Arstechnica: https://www.similarweb.com/website/arstechnica.com/#overview
1690031164278.webp

The the one I manage: (regional content)
1690030792974.webp

I don't know how much they are spending on servers but we spend like $100 (Dedicated Server) + $25 (Cloudflare) + $5 (GDrive for Backups) = $130/month

CF Stats are as follow: (custom addons for performance ;)) its weekend & vacations so its about 91K, otherwise its mostly above 100K
1690031039504.webp
 
I applaud Xenforo for going with someone other than AWS. Its a win, win, win: the hosting requirements are met, the costs are lower for Xenforo helping the company, and lower cost to their cloud clients.

Our provider was also chosen after many many weeks of trying various other providers, pushing servers to the limit and even breaking them once or twice, the availability, response and quality of support, the communication, API endpoints, security options, ethos of the company etc.

We hope that our reputation for uncompromising quality in our products is evident, and this was one of, if not the main factor in how we built XenForo Cloud and the ultimate choice we went with as we felt they matched our company and requirements best.
 
After I was corrected on what XF Cloud runs on (it's Vultr, apologies again) I thought I'd check various sites out of curiosity, eg BBC, Zen (ISP), Facebook, etc. When I checked xenforo.com, it's on Cloudflare, so I'm wondering why the difference. Do you have any ideas?

For giggles, I also checked aws.com and surprise surprise it runs on AWS lol.

Cloudflare is basically a security front end to a site, not the actual site. The outside world sees Cloudflare, while on the backend Cloudflare is sending the request to the actual web server and returning the reply. This way it can mitigate attacks, and also reduce actual server load by sending cached items from it's own server nodes.
 
  • Like
Reactions: FTL
XenForo uses cloud flare protection - one of which is to mask the original IP of the server.

Cloudflare is basically a security front end to a site, not the actual site. The outside world sees Cloudflare, while on the backend Cloudflare is sending the request to the actual web server and returning the reply. This way it can mitigate attacks, and also reduce actual server load by sending cached items from it's own server nodes.

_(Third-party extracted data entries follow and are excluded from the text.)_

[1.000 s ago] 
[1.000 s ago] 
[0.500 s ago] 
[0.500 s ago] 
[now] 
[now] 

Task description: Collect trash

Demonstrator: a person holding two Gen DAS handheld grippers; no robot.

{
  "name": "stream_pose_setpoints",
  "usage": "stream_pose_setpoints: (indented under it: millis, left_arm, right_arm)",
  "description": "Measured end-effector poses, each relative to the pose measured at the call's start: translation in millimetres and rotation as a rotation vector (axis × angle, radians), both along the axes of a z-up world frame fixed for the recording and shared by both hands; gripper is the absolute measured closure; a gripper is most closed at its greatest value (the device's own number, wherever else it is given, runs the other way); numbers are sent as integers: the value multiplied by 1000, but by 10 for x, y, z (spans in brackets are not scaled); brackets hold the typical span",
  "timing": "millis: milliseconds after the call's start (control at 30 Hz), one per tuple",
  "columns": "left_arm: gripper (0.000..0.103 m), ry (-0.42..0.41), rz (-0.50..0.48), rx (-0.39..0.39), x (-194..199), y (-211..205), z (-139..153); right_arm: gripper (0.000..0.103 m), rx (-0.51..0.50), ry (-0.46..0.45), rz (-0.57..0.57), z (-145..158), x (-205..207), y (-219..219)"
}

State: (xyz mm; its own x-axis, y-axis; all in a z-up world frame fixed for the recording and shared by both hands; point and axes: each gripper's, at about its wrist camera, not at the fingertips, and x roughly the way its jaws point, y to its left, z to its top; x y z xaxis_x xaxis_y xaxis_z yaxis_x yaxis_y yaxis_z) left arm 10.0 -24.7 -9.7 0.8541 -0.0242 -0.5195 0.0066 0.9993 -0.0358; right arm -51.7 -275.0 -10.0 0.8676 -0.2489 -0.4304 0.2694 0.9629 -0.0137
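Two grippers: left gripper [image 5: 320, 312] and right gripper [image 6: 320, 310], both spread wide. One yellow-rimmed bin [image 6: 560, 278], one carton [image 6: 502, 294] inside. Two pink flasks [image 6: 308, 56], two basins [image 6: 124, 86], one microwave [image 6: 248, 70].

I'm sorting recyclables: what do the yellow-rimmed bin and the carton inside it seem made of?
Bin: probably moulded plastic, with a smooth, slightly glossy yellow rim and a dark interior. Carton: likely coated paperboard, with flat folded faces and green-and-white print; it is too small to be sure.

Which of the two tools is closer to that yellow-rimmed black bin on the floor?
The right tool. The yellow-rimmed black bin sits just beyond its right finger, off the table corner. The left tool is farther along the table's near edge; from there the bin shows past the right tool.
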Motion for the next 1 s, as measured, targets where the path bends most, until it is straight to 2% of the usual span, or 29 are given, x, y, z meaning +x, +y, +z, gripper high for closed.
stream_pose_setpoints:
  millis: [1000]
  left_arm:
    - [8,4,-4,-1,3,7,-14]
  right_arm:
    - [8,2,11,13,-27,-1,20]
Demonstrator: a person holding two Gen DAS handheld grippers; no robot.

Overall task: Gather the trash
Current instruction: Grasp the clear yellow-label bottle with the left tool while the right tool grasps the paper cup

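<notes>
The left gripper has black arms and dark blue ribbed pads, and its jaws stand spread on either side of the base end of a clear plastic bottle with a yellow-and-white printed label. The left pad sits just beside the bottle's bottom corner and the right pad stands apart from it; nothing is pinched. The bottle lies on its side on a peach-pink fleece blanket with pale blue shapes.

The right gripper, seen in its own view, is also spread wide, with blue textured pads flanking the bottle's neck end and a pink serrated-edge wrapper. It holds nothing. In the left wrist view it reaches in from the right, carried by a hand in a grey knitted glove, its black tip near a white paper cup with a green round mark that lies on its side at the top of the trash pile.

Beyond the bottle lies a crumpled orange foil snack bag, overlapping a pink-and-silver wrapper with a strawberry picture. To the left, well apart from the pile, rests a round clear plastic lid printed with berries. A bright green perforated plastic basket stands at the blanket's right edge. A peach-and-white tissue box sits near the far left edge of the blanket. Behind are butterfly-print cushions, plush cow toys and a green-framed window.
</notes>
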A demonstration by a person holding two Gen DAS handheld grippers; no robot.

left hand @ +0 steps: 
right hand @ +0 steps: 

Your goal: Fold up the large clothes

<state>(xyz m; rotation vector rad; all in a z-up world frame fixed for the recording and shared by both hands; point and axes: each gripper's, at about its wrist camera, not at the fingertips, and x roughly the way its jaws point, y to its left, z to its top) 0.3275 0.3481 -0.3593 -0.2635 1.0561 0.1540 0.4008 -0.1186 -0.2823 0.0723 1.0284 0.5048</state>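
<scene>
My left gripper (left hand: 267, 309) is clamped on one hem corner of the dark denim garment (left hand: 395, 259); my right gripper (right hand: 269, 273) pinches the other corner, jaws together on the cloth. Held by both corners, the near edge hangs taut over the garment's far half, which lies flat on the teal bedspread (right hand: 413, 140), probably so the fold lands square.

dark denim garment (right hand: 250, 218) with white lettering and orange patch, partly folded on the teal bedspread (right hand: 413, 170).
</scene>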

Yup, I thought they also did hosting, hence my question. A quick check on their website fixed that notion lol.

So, of course, this explains why xenforo.com appears to be hosted by them. Presumably they're actually on Vultr perhaps, given what Slavik said:

Our provider was also chosen after many many weeks of trying various other providers, pushing servers to the limit and even breaking them once or twice, the availability, response and quality of support, the communication, API endpoints, security options, ethos of the company etc.

We hope that our reputation for uncompromising quality in our products is evident, and this was one of, if not the main factor in how we built XenForo Cloud and the ultimate choice we went with as we felt they matched our company and requirements best.
 
AWS, the "butter face" of hosting?
Not entirely sure what you imply here to be honest; at least not from how I understand the meaning of "butter face" :confused:

I've lost count of how many sites without massive bandwidth requirements who slashed their web infrastructure costs by up to 90% by moving off AWS. Higher costs are not only associated with their BW.
Yes you can definitely ruin yourself (or your company) in many creative ways with only a few checkboxes; I was merely pointing out that most ways are misconfiguration-driven. And we can agree that a lot of that is to blame on their counter-intuitive UI and how many easy-to-click checkboxes incur serious fees.
But my point was: with bandwidth costs it doesn't matter if you're an expert, you're getting a bad deal and that's it.

Now should 90% of websites just use some simple shared hosting service for a while before blindly engaging into managing infra sold at a premium with API-driven management as a core feature? Yes.
Many times yes.

Throw in AWS learning curve compared to many of their competitors and you have additional hidden costs adding up. The AWS user interface is unintuitive, with a maze of options and features scattered in a haphazard way.
Depends on who you see as competitors I'd say. If you mean that it's more complex than most/all "smaller" hosting services, then yes definitely.
But whether it's more complex than Azure, GCP, and the likes? Not really tbh. And those are "[AWS'] competitors".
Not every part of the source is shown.